Con la sábana en esa posición, Scott vio que Tyler estaba atado a la cama.
– Me temo que tenemos que hacerlo. No podemos correr el riesgo de que se mueva y se quite los electrodos. Pero él no es consciente de eso, estoy segura. Y lo cambiamos de posición a menudo para que no se llague.
– ¿Cómo diablos saben de lo que Tyler es consciente o no? -preguntó Scott.
La ira de su voz le sorprendió incluso a sí mismo.
A modo de respuesta, Kate apoyó la mano en su codo. A Scott el contacto le causó un ligero sobresalto. -Por supuesto, no lo sabemos en realidad -dijo-. Pero nos hacemos una idea al mirar hacia allí.

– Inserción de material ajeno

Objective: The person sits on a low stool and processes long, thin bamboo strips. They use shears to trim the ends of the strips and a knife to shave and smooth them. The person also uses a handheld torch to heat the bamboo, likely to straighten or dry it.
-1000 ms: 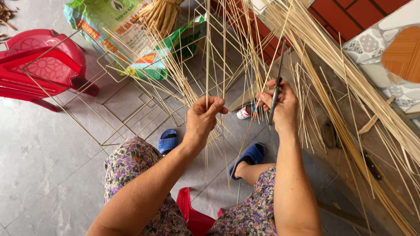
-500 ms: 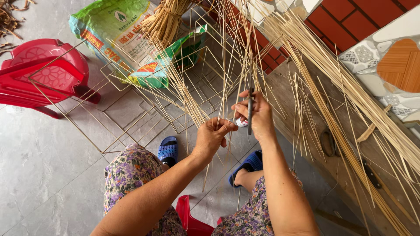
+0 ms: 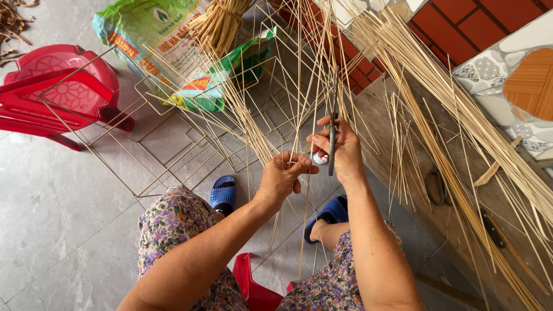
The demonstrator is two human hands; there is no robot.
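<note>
Weaving barely begun — left hand (image 3: 282, 178) pinching thin strips (image 3: 253, 124) above the knees, right hand (image 3: 340, 151) gripping a dark blade (image 3: 332, 141); wire frame (image 3: 167, 147) on floor bare, bundle (image 3: 222, 23) untouched.

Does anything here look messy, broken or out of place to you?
Nothing looks broken. The oddest thing is the red plastic chair, lying tipped on its side on the grey floor. Thin pale strips fan out loosely around both hands, and dry brown scraps lie scattered in the top left corner.
</note>
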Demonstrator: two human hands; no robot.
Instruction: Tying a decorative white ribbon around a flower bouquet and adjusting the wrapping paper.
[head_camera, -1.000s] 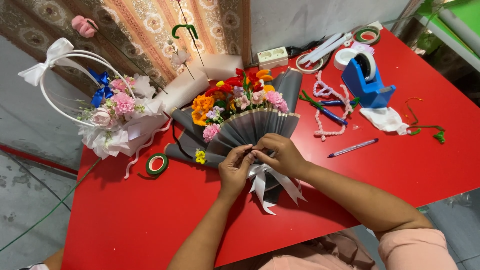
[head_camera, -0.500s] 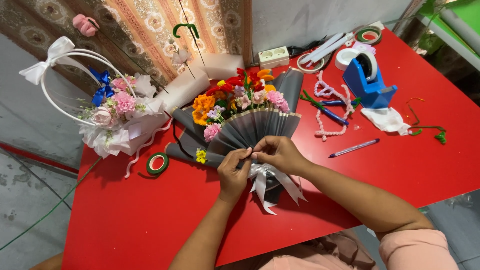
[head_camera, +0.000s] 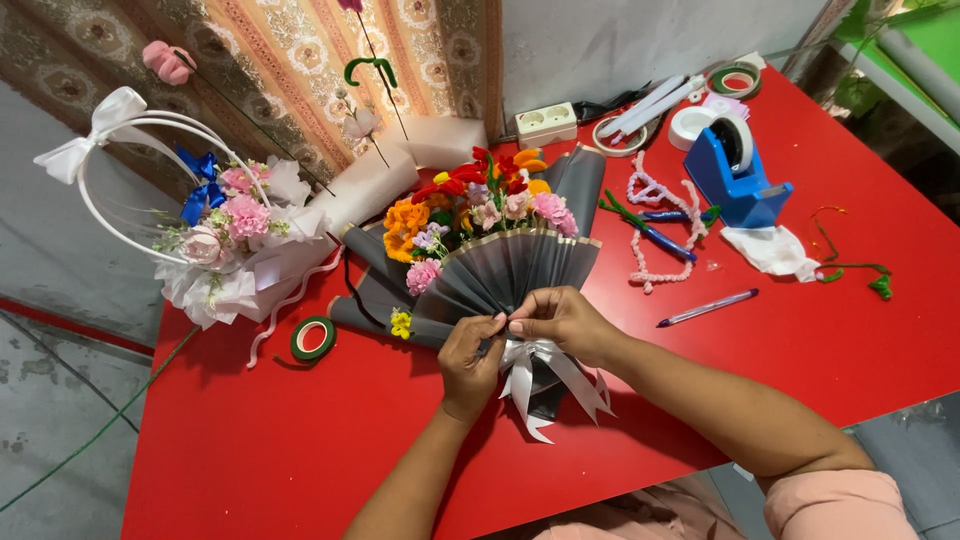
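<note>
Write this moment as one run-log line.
hands: left, right pinching wrap above ribbon | bouquet on table | tape beside

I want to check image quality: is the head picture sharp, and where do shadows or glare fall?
Head view: sharp and evenly lit, no motion blur on the left hand or right hand; soft shadows under the forearms on the red table; mild sheen on the grey pleated wrap.

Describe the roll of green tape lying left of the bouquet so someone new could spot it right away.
Start at the red table and find the grey-wrapped bouquet under the left hand. Just left of its wrapping lies the green floral tape roll, flat on the table. It is a small green ring with a red centre, unlike the blue tape dispenser far right.
</note>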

Kate señaló un grupo de aparatos que había junto a la cama y Scott contempló la detestable batería de monitores con sus irrefrenables líneas verdes que se movían a través de las pantallas: nivel de oxígeno, presión sanguínea y el resto de constantes vitales. Sintió que ahora ya lo sabía todo, sabía lo que medían las agujas y las líneas de fiebre y dónde debía estar si todas eran normales. Nunca lo eran.
– No sé si lo ha notado, pero aquélla -Kate señaló una pantalla redonda atravesada por el perfil desigual de las líneas del pulso- se aceleró cuando entramos. Creo que eso significa que puede oírnos. En algún nivel, Tyler está registrando nuestra presencia.

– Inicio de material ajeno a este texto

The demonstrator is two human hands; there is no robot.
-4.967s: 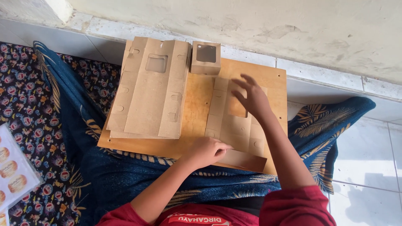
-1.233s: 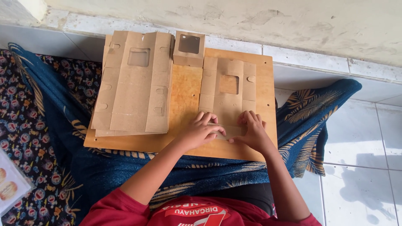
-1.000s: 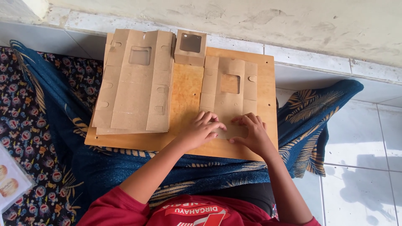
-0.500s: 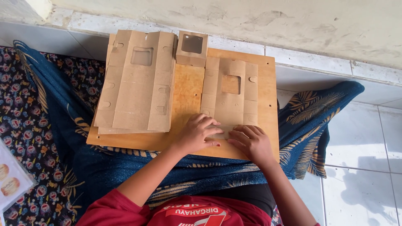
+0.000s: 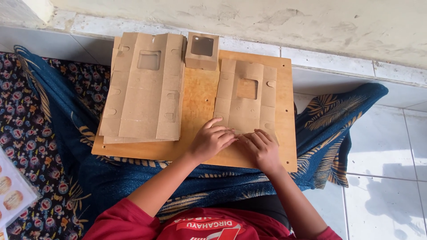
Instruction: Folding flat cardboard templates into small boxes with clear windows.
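Both hands point(image 5: 238, 144) press a flat brown windowed carton blank point(image 5: 245, 98).

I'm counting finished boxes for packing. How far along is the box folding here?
One small windowed box stands assembled at the board's far edge. In hand: a flat cardboard blank lies on the wooden board, with the left hand and right hand pressing its near edge; it still lies flat. Left: a stack of flat blanks waits beside it.
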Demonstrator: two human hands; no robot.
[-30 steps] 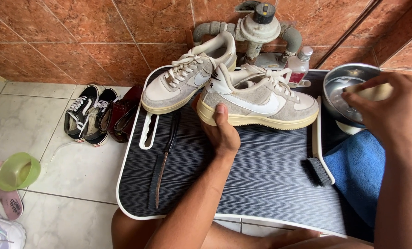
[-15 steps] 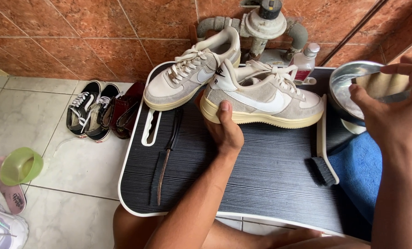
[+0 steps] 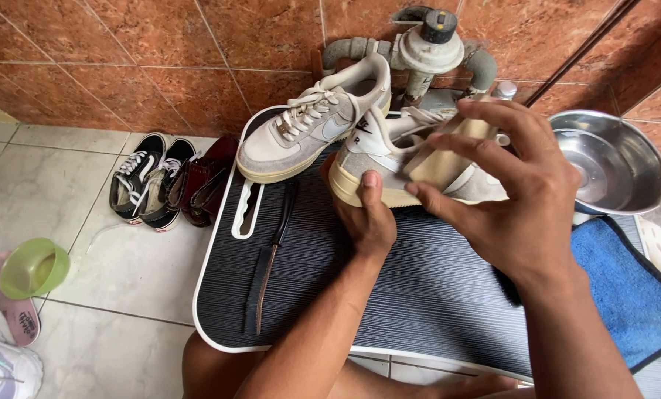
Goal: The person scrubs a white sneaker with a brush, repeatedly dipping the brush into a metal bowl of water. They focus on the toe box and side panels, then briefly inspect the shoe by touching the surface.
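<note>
Reddish-brown wall tiles (image 3: pixel 160 44) back the scene, with a grey pipe fitting (image 3: pixel 426 48) mounted on them and pale floor tiles (image 3: pixel 64 185) spreading out to the left. Across the person's knees lies a dark ribbed tabletop (image 3: pixel 419 295) with a white rim and a cut-out handle slot near its left edge.

Two beige and grey sneakers sit at the far end of it. The left sneaker (image 3: pixel 312 125) stands untouched, heel up against the pipe, toe pointing left. The right sneaker (image 3: pixel 389 159) lies just beside it, and the left hand (image 3: pixel 371 222) is closed on its toe end, thumb pressed on the upper and fingers under the sole. The right hand (image 3: pixel 515 199) hovers over the same shoe, its fingers pinched around a small pale tan block (image 3: pixel 445 159) held against the shoe's side; what the block is made of cannot be told.

A narrow dark strap-like piece (image 3: pixel 267 277) lies lengthwise on the tabletop near the slot. To the right stands a shiny metal bowl (image 3: pixel 611 159), and below it a blue cloth (image 3: pixel 626 288) lies at the tabletop's right end.

On the floor at left rest a pair of black-and-white sneakers (image 3: pixel 142 177), dark red shoes (image 3: pixel 201 181), and a green plastic cup (image 3: pixel 35 267).
</note>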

A Scott esas palabras le resultaron esperanzadoras. -Dígame cuál registra las ondas cerebrales -dijo-. Y cómo se supone que deben ser.

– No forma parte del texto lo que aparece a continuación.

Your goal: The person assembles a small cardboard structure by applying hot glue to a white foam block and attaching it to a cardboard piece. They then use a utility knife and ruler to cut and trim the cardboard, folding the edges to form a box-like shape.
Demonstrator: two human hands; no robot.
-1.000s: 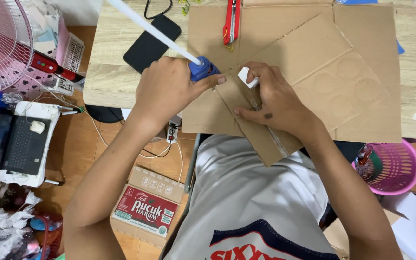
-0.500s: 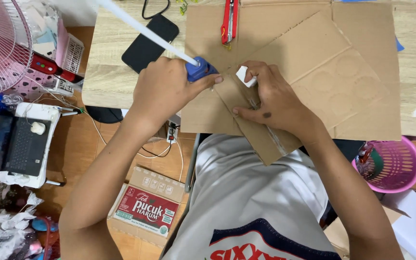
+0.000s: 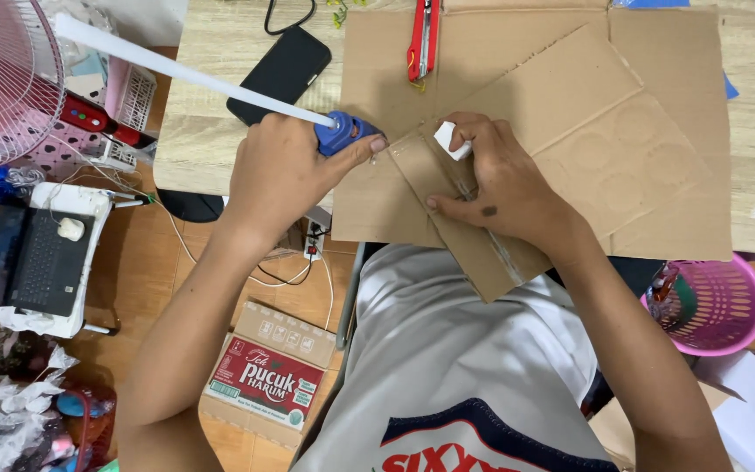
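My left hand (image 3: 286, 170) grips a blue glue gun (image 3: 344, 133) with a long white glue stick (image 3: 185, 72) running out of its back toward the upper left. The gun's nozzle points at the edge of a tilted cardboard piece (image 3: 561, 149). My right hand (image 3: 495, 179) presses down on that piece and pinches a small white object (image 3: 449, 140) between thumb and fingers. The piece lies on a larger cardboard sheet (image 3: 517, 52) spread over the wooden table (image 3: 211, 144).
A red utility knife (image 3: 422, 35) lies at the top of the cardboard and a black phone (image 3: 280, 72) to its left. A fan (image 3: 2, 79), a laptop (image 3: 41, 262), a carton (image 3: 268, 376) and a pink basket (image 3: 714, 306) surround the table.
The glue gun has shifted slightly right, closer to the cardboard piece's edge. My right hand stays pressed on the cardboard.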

– Ésa que está allí -respondió ella, señalando hacia una pequeña pantalla redonda con una línea que rebotaba en toda su extensión-. Los picos deberían ser más grandes. Aproximadamente el doble de lo que son ahora, y más pronunciados, más agudos. Pero lo serán… algún día. Estoy convencida de ello.
Su voz sonaba como si lo dijera en serio y Scott se sintió algo mejor. Vio otra máquina que no pudo reconocer. – ¿Qué indica esa máquina? -preguntó.
– La inflamación del cerebro. Es muy importante, bueno todas son importantes. Pero es importante que la inflamación se reduzca si queremos que tenga… una posibilidad.